Thursday, 2 June 2016

Fingers in the sparkle jar: a rant or a review

I’ve been reading Fingers in the Sparkle Jar, Chris Packham’s remarkable memoir. It’s a hard book to review so maybe I won’t. But I will have a rant.

There’s a story in the book about the young Chris going to see One Million Years BC at the pictures, and getting annoyed because of the anachronisms. The Pteranodon lived 85 million years BC, not 1 million.

When I’d finished reading the book, I read the back cover blurb. Then it was my turn to get annoyed.

It says: “armed with boundless curiosity and a Raleigh Chopper, free to roam sixties suburbia and gawp in wonder at pet shops and spin beneath the ginormous skeletons of dinosaurs to the tunes of T Rex…”

Yes, more anachronisms. Raleigh Choppers weren’t around in the 60s. And neither was T Rex. They both appeared in 1970.

We know from the book that Chris has a Chopper bike, but that’s in 1972. As for T Rex, Marc Bolan is mentioned once, when a kestrel shits on his face. Well, Chris uses a Marc Bolan poster to line the box his kestrel is kept in. That’s in 1975.

It feels as if someone has just dipped into an old I Love The 60s programme and come up with something from I Love The 70s by mistake. They probably don’t know the difference. They were probably born in the 1990s.

It reminds me of Sean O’Brien’s quote: 'One of the mixed benefits of ageing is reading accounts of your lifetime by people who weren't there.' But Chris Packham was there, so why didn’t they stick to his story?

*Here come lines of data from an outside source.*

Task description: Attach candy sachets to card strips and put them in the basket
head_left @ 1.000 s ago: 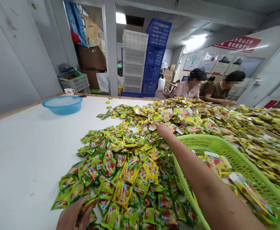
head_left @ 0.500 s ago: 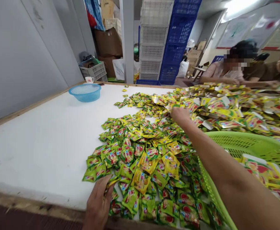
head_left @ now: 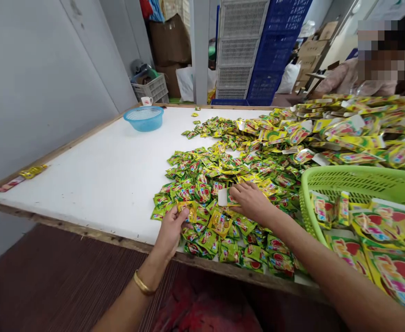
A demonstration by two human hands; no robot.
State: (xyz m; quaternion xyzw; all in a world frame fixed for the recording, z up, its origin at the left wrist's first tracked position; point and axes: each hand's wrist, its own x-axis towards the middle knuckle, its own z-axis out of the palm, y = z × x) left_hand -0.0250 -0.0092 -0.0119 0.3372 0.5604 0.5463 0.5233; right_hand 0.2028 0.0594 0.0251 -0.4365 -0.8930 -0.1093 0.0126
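Observation:
Between the thumb and fingers of my left hand (head_left: 169,230) is a yellow candy sachet (head_left: 190,210), held just above the pile. My right hand (head_left: 251,202) grips a small carton (head_left: 223,197) from above; its white open flap points left toward the sachet, and my fingers hide much of it. Beneath both hands spreads a heap of green sachets (head_left: 205,242) with some yellow ones among them. A green basket (head_left: 306,193) beside my right forearm holds several printed cartons (head_left: 392,267).
A large heap of flat yellow-green cartons (head_left: 354,133) covers the far right of the white table (head_left: 102,170). A blue basket (head_left: 143,121) stands at the back left. Wooden edging (head_left: 95,235) borders the table. Across it sits a person (head_left: 348,76); stacked crates (head_left: 239,50) stand behind.
My right hand has come back from the far carton heap with a carton, near my left hand. My left hand has lifted a yellow sachet. The view has shifted downward and left.

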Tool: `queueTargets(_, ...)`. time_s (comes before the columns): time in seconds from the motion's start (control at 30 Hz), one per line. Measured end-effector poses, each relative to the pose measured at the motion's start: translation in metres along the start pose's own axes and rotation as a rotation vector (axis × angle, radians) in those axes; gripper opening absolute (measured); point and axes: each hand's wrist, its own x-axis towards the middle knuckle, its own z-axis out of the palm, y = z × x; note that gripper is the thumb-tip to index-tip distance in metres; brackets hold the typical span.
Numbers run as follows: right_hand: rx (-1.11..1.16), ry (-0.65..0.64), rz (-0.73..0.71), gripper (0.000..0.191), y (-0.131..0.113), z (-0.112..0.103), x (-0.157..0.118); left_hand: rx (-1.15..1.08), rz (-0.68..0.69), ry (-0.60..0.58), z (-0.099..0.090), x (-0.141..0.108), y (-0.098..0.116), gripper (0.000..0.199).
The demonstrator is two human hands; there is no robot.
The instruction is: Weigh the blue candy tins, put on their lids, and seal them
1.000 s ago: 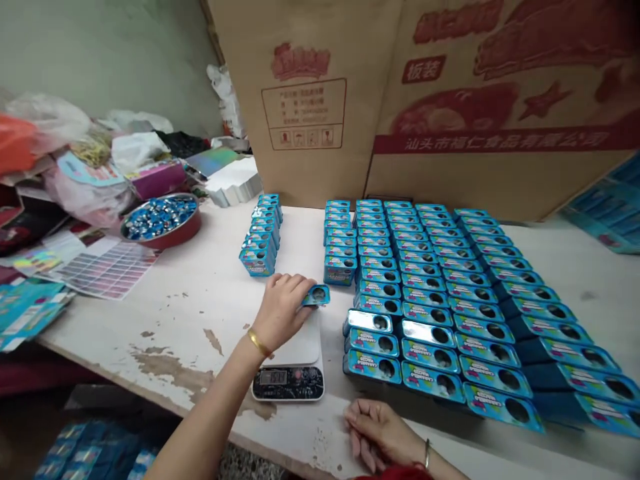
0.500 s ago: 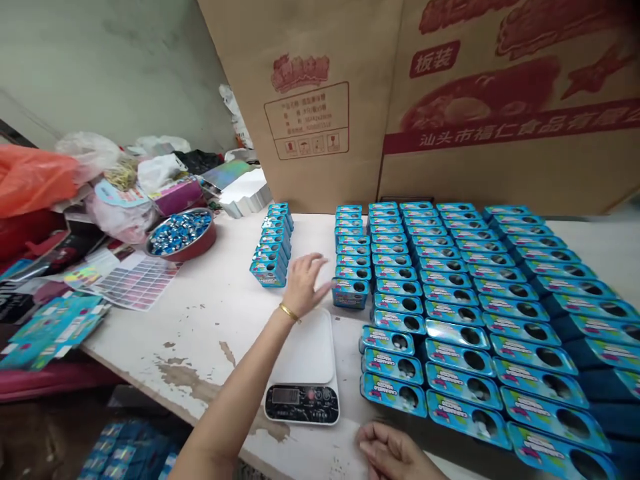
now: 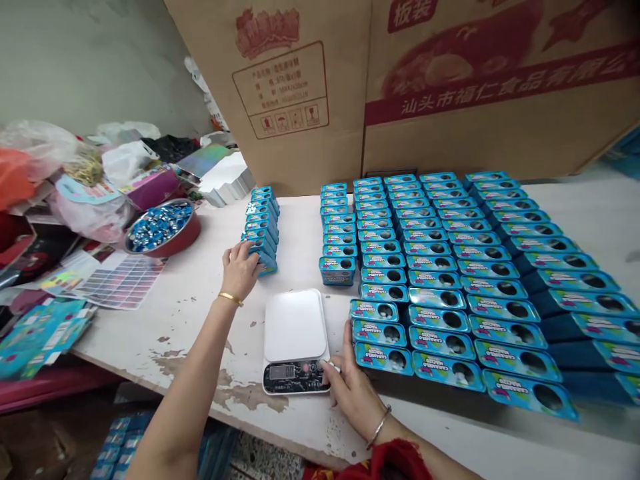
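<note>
In the head view, a flat white plastic kitchen scale (image 3: 295,327) with a black control panel lies bare-topped on the white worn table (image 3: 215,230). Beyond its left corner stands a short row of blue printed, rounded-corner boxes (image 3: 263,217), seemingly of thin card. Right of the scale, a block of similar boxes (image 3: 380,333) stands in close columns, round openings upward, probably so their insides can be seen. The round red bowl (image 3: 184,241) of shiny blue-wrapped pieces (image 3: 159,225) sits farther left, likely within arm's reach.

The left hand (image 3: 240,270) reaches past the scale's left side, forearm slanting forward, palm down, its fingers curved over the nearest box (image 3: 269,268) of the short row; whether they have closed around it, I cannot tell. The right hand (image 3: 353,390) rests at the scale's lower right corner, thumb by the panel, forefinger pointing forward along the block, perhaps steadying itself there. Whether it pinches anything is unclear.
</note>
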Motion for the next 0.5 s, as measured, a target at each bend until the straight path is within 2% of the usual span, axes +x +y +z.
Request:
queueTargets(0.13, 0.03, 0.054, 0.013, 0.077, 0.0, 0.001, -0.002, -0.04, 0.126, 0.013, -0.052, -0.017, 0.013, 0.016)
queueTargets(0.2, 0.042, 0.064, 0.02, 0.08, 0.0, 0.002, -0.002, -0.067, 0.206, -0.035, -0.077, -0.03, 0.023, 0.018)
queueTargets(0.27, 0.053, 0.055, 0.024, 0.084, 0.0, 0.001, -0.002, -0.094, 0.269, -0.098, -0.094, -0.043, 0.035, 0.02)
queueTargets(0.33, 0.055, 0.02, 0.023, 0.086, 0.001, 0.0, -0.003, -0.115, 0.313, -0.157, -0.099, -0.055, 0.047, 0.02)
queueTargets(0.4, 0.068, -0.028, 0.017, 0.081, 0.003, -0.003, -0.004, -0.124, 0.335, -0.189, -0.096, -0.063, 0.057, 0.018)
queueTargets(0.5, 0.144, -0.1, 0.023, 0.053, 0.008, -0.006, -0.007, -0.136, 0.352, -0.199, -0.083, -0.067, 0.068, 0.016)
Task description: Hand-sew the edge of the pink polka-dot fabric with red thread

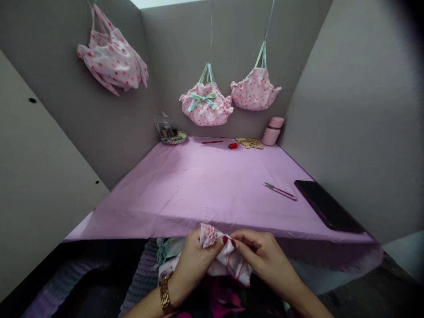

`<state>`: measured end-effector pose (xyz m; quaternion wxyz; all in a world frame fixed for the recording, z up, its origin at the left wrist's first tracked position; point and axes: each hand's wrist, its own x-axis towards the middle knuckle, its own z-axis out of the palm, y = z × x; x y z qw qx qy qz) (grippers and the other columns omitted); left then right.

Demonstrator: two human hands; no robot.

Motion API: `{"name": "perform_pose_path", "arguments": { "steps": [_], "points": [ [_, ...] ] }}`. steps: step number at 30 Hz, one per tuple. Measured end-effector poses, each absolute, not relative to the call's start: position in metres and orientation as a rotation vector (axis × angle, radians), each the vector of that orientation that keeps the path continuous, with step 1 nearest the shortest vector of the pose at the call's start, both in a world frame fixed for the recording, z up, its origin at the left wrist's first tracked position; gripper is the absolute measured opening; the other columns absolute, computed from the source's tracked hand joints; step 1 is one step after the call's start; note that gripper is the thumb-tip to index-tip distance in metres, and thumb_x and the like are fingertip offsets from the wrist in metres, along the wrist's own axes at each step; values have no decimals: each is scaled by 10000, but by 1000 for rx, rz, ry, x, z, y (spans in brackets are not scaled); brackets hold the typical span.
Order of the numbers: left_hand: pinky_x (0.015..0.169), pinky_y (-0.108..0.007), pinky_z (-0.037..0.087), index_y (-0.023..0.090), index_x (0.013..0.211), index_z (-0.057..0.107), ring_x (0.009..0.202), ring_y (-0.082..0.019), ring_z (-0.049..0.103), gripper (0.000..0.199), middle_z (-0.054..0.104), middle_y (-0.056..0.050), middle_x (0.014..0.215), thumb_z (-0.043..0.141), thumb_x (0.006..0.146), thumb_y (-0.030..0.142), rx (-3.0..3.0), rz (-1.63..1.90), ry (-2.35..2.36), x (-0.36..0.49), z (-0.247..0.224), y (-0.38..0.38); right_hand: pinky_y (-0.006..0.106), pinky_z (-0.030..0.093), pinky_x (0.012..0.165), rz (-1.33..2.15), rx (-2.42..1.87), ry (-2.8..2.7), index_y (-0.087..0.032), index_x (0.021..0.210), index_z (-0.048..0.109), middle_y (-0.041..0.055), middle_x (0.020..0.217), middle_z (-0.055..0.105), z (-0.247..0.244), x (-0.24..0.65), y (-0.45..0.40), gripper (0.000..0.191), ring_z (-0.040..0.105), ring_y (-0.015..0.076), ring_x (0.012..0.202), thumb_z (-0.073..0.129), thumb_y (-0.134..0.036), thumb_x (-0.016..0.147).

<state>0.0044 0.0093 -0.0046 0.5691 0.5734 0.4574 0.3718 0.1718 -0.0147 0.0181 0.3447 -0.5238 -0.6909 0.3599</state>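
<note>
Below the table's front edge, my left hand (194, 260) and my right hand (261, 256) both pinch a bunched piece of white fabric with pink dots (218, 254). The left thumb and fingers grip its gathered top; the right fingertips pinch it just beside them. The cloth hangs down between my hands over my lap. A gold watch sits on my left wrist.
A purple-covered table (212, 190) lies ahead, with thread snips (281, 191), a dark tablet (326, 206), a red spool (232, 145), a pink bottle (272, 131) and a small basket (172, 137). Three dotted fabric bags (206, 104) hang on grey partition walls.
</note>
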Motion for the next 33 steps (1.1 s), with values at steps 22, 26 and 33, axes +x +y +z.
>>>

Does it make me geeky that I care about this stuff? If it does, I’m in good company because this book is about the uber-geek.

And I wonder if this copywriter actually read the book at all. Because that’s what else is wrong about this marketing blurb. It pretends that the book is some kind of nostalgia fest, a romantic romp through the 1960s and ‘70s.

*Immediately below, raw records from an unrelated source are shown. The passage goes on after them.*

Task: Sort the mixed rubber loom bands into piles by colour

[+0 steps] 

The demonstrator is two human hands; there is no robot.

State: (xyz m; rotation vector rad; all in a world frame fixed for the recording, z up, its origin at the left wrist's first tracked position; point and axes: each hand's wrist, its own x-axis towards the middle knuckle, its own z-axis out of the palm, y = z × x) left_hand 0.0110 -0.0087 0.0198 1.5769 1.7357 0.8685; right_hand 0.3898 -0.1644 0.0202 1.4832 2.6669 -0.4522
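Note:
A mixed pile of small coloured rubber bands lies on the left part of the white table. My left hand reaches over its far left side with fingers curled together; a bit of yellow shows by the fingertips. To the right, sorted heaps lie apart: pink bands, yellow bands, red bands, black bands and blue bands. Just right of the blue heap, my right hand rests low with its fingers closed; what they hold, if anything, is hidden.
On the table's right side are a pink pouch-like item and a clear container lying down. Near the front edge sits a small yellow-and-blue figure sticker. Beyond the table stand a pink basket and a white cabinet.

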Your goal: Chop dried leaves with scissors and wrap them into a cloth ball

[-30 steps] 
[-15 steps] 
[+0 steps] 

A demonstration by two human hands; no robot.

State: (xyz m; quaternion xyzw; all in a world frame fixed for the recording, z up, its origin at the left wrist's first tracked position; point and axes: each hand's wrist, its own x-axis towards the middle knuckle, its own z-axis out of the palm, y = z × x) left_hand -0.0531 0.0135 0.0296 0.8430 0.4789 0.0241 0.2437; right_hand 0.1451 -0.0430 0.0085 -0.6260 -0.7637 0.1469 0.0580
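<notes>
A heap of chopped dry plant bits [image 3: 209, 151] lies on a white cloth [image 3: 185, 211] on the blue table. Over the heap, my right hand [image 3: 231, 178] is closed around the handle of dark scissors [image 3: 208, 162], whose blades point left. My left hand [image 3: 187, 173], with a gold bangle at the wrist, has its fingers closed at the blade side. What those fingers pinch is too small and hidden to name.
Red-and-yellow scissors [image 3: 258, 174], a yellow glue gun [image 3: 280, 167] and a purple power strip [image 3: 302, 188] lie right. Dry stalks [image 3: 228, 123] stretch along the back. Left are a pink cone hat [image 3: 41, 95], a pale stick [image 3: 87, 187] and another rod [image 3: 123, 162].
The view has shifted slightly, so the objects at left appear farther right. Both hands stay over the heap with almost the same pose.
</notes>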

That’s exactly what it isn’t. Chris Packham’s 1960s and 1970s were, it seems from this, deeply unhappy. That’s what makes it hard to review, because it is so personal and emotionally raw.

It's the story of a misfit. First, the  obsessive, lonely small boy, unable to communicate with people but able to commune with wildlife. Then the isolated, bullied schoolboy, out of step with the world but in love with a kestrel. And finally, the teenager who finds validation in punk and claims his identity as an outsider.

There’s also (in flash-forwards) the suicidal adult, struggling with depression, seen fleetingly in short conversations with his therapist. I told you it was raw.

It makes some sense of the person we see on Springwatch, but it makes more sense if you read the interviews about the book and find that Packham wasn’t diagnosed with Asperger’s until he was in his thirties.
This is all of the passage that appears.